There were 359 housing units at an average density of 473.3 per square mile, of the occupied units 206 (63.8%) were owner-occupied and 117 (36.2%) were rented. The homeowner vacancy rate was 4.5%; the rental vacancy rate was 4.8%. 441 people (59.8% of the population) lived in owner-occupied housing units and 290 people (39.3%) lived in rental housing units.

===2000===
At the 2000 census there were 781 people in 329 households, including 210 families, in the city. The population density was 989.9 PD/sqmi. There were 362 housing units at an average density of 458.8 /sqmi. The racial makeup of the city was 88.48% White, 0.13% African American, 6.02% Native American, 0.64% Asian, 1.02% from other races, and 3.71% from two or more races. Hispanic or Latino of any race were 3.46%.

Of the 329 households 28.0% had children under the age of 18 living with them, 48.9% were married couples living together, 11.6% had a female householder with no husband present, and 35.9% were non-families. 31.0% of households were one person and 17.6% were one person aged 65 or older. The average household size was 2.37 and the average family size was 2.98.

The age distribution was 26.1% under the age of 18, 4.7% from 18 to 24, 21.4% from 25 to 44, 25.1% from 45 to 64, and 22.7% 65 or older. The median age was 44 years. For every 100 females, there were 95.3 males. For every 100 females age 18 and over, there were 93.6 males.

The median income for a household in the city was $25,179, and the median family income was $30,461. Males had a median income of $25,972 versus $20,750 for females. The per capita income for the city was $13,737. About 13.7% of families and 19.7% of the population were below the poverty line, including 23.5% of those under age 18 and 9.1% of those age 65 or over.

==Government==
In the California State Legislature, Etna is in , and .

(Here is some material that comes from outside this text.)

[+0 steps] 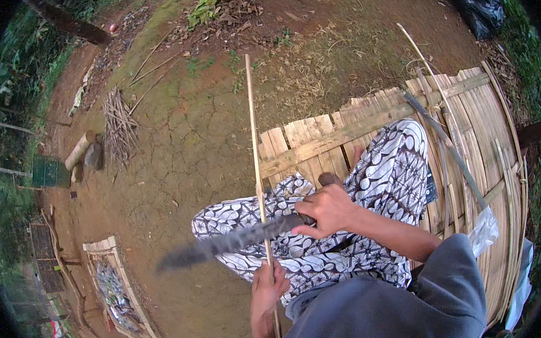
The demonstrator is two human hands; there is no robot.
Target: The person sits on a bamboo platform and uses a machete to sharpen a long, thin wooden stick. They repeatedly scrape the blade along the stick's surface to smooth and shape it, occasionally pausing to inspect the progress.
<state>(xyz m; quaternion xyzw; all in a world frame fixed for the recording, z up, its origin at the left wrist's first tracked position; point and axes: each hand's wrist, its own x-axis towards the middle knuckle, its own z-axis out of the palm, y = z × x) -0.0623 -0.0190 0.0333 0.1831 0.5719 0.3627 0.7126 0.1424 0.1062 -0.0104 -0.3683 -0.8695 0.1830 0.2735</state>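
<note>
A long, thin bamboo strip [254, 126] runs upright through the view, away from my body. My left hand [270, 282] is closed round its lower part, near my lap. In my right hand [329, 210] is the dark wooden handle of a machete [225, 244]. The broad blade points left and crosses the strip just above my left hand; its tip is blurred. Whether the edge touches the strip I cannot tell. Under both hands are my crossed legs in black-and-white patterned trousers [385, 166].
I sit on a split-bamboo platform [355, 114]. A long grey pole [450, 148] and a clear plastic bag [482, 232] lie on it at right. Curly shavings [305, 83] cover the ground ahead. At left are a stick pile [119, 123] and a wood-framed pit [118, 295].
</note>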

In the United States House of Representatives, Etna is in .

==Religious sites==
St. Gregory Palamas Monastery, an Old Calendarist Christian monastery, is located in Etna, California. The Center for Traditionalist Orthodox Studies (established 1981) and the Metropolitan Cyprian Theological Library are located on the monastery grounds.

Saint Photios Orthodox Theological Seminary is also located in Etna, along with Saint Elizabeth the Grand Duchess of Russia Old Calendarist Convent.